We used open source statistical programming language called R, images were developed using ggplot2 library and the open source graphics tool inkscape.

How we did it and what we observed in detail

  • Scores of all tweets
  • Highest scoring handles
  • Who tweets/RT/Replies the most?
  • Wordcloud
  • etc

Tweets Over 1Hr?

We collected tweets for over just an hour ~20k and as you can see from the trends graph below from 20:46 Hrs to 21:47 Hrs. On average almost 300–500 tweets a minute. As noted earlier, we expect that in the beginning of the debates there were so many tweeps just jumping onto the handle and at the end so many were dropping over the hashtag as it went into the wee hours of the night.

With Hashtags?

A further analysis into the tweets to see how many tweeps had got the memo and kept the conversations across the hashtags. We noticed a large percentage of users ~87% maintained the #UGDebate hashtag while others just tweeted without the # sign.

Replied Tweets

We further looked into the conversations among tweeps to notice if any tweeps engaged one another. As you might notice lots of tweeps kept listening or watching the debate while tweeting and had little or no time to respond to others on twitter. This shows that there was actually lots of original data coming in from the tweeps.

Retweeted?

Ok as we noticed lots of originality in tweets, we wanted to look further into if the tweeps were just re-tweeting or coming up with their original content. As you might notice an almost shared percentage of tweeps with original tweets (~45%) versus those re-tweeting (~55%).

Tweet vs RT vs Reply

On further analysis we dived into the trends in how people were tweeting, replying and retweeting (RT). Could it be that people tweeted, waited for the end and responded to others tweets? From the trends below we noticed that users were tweeting, retweeting and replying or responding to other tweets concurrently as the debate went on. A further analysis we want to carry out for another day was view how the tweets dropped off towards the end (24hrs EAT) and how tweeps jumped onto responding to other tweeps.

Char Per Tweet.

So how do you know if these tweeps were really engaging? we wanted to see how much of the characters they were utilizing of the standard 140 chars that twitter limits. As you might notice from the graph below a larger percentage were hitting and surpassing the 140 chars limit on twitter which indicates they had so much to say but were just limited. The histogram shows a skewed graph towards to the right (limits). Interestingly looking again you will notice a few awkward tweeps with less than 10 chars. Could these be users new to twitter? Could these have used mobile phones and entered the few chars by mistake? Why would almost 1k tweets have that? yes tweets less than 10 chars seem wrong when many other users are running into 140k limits.

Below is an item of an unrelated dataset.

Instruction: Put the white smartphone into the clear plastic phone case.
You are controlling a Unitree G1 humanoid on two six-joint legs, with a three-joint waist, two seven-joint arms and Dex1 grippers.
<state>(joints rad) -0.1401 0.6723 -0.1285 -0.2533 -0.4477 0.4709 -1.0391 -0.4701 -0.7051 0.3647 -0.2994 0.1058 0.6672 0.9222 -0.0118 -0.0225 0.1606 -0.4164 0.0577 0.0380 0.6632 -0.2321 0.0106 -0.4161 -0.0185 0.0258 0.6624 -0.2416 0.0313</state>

Who was tweeting the most? Handles or Bots? Media or journalists or individuals or presidential candidates?

A deep dive into the actual twitter handles or tweeps who were tweeting. Who were tweeting most? Were they from the media? Were they paid bots ? etc We wondered as we showcased the data on the graph below. We notice 2 outliers. One tweep with over 200 tweets in 1 hour and another with over 100 tweets in an hour. Why would anyone tweet that much even more than the media houses? Would they be paid bots? We kept asking ourselves.

Polarity — What was the sentiment displayed by participants?

This approach uses a supervised learning algorithm to build a classifier that will detect polarity of textual data and classify it as either positive or negative. Here we used NRC Lexicom emoticon :http://saifmohammad.com/WebPages/NRC-Emotion-Lexicon.htm and the Bayesian Naive Classifier : https://en.wikipedia.org/wiki/Naive_Bayes_classifier feel free to read up on these 2 classification models as we keep this out for another discussion on why we chose these two methods.

What emotions were displayed by the participants

A further analysis on which emotions were mostly being displayed in the tweets. You might notice that Trust and Anticipation came out as the top emotions from the users on twitter under the #UGDebate16 session.

What were participants mentioning most on Twitter

A word cloud shows us the best visualization of words that were most tweeted within the sample size of tweets that we analyzed. Note the the larger the words, the more it was tweeted and also take a close attention to the words near the center as these were mostly tweeted.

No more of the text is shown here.